By using 17 castella divisorum the Aqua Iulia, together with the Tepula, supplied the Caelian, Esquiline, Viminale, Quirinale, Campidoglio, Palatine and Piccolo Aventine hills, in addition to the Fora.

After the first repairs carried out by Augustus between 11 and 4 BC, others were done by Caracalla and then by Alexander Severus who used the water to supply the monumental fountain of the nymphaeum Alexandri (or Trophies of Marius) still visible in the Piazza Vittorio.

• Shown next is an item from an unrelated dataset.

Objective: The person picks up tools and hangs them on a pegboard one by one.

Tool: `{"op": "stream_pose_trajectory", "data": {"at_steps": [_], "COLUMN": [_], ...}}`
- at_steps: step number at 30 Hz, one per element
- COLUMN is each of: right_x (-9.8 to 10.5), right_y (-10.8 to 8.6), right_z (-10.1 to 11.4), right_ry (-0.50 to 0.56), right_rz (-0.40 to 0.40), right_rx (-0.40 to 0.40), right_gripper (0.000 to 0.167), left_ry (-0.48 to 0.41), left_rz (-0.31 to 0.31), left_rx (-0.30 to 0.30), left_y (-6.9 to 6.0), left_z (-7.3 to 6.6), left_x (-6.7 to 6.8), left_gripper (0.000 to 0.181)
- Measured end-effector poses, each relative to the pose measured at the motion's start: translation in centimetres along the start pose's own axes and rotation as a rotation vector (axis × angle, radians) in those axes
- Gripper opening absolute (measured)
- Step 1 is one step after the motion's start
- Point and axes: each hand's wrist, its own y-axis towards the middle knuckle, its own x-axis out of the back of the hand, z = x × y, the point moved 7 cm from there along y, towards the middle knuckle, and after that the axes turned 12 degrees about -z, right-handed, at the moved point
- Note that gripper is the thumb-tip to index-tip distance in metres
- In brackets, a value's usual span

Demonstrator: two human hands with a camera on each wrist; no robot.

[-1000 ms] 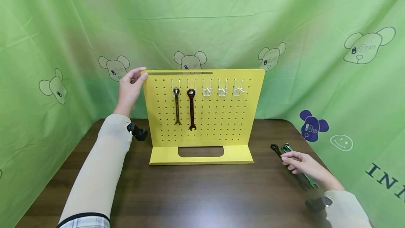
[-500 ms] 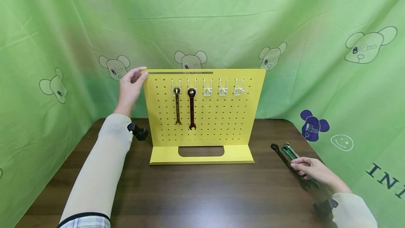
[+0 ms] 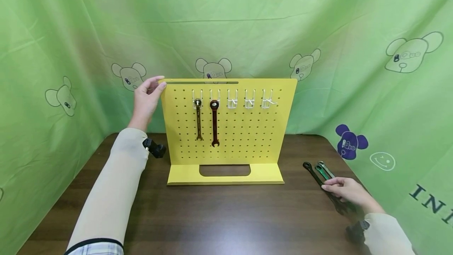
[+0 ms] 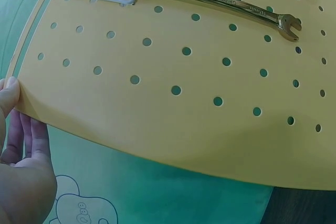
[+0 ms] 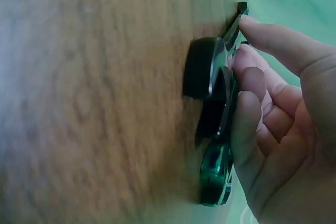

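Pinching the pegboard at its ten-o'clock corner, left grip held firm. Bronze wrench and red wrench hung; three hooks were bare. Right grip, half-curled toward four o'clock, met black wrench, hold unclear; green wrench and silver wrench lay adjacent. Judged: three left.

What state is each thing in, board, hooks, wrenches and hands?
Board: standing on the table
Left hand: pinching the board's top left corner
Leftmost wrench: hanging on the leftmost hook
Dark red wrench: hanging on the second hook
Other three hooks: bare
Black wrench: on the table, partly hidden
Green wrench: on the table, partly hidden
Silver wrench: on the table, partly hidden
Right hand: at these wrenches, grip unclear
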Motion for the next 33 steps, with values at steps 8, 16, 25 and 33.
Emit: {"op": "stream_pose_trajectory", "data": {"at_steps": [8, 16, 25, 33], "right_x": [-0.02, -0.06, -0.14, -0.13], "right_y": [0.2, 0.22, 0.25, 0.04], "right_z": [-0.19, 0.07, 0.19, 0.15], "right_ry": [-0.078, -0.09, -0.081, -0.078], "right_rz": [-0.027, -0.041, -0.049, -0.062], "right_rx": [-0.041, -0.077, -0.082, -0.089], "right_gripper": [0.041, 0.038, 0.035, 0.033], "left_ry": [0.009, 0.003, 0.011, 0.012], "left_rz": [0.006, 0.006, -0.003, 0.004], "left_rx": [0.002, 0.012, 0.009, 0.017], "left_y": [-0.15, -0.19, -0.13, -0.09], "left_z": [0.0, 0.02, 0.04, 0.07], "left_x": [-0.08, -0.09, 0.03, -0.04], "left_gripper": [0.035, 0.033, 0.033, 0.034]}}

Frontinus states that, prior to the construction of the Aqua Claudia, the Marcia and Iulia supplied the Caelian and the Aventine. In Frontinus's own lifetime, a section of the Marcia was diverted at Spes Vetus and was delivered to the reservoirs of the former hill.

Possible branch

Some arches remain in the Piazza Guglielmo Pepe, which suggests that a branch ran to the Nymphaeum Alexandri. The identification of this branch with the Aqua Iulia is dependent on the specus (channel)  that runs upon it being only 0.3 m below the bottom of the specus of the aqueduct at Porta Maggiore, which is at 63.7 m above sea-level. However, the level of the bottom of the Aqua Iulia located just outside Porta Maggiore is given as 57.4 m above sea-level. If this is accurate, the branch must have originated from the Aqua Claudia or the Anio Novus.

Marker stones

Several cippi are known, all dated from the time of Augustus.

No. 302 has been found near the springs, and 281 not far south of the abbey; others (157, 156, 154, 153) have come to light at Capannelle near the seventh mile of the via Latina, before the channel begins to run above ground upon the arches of the Aqua Marcia.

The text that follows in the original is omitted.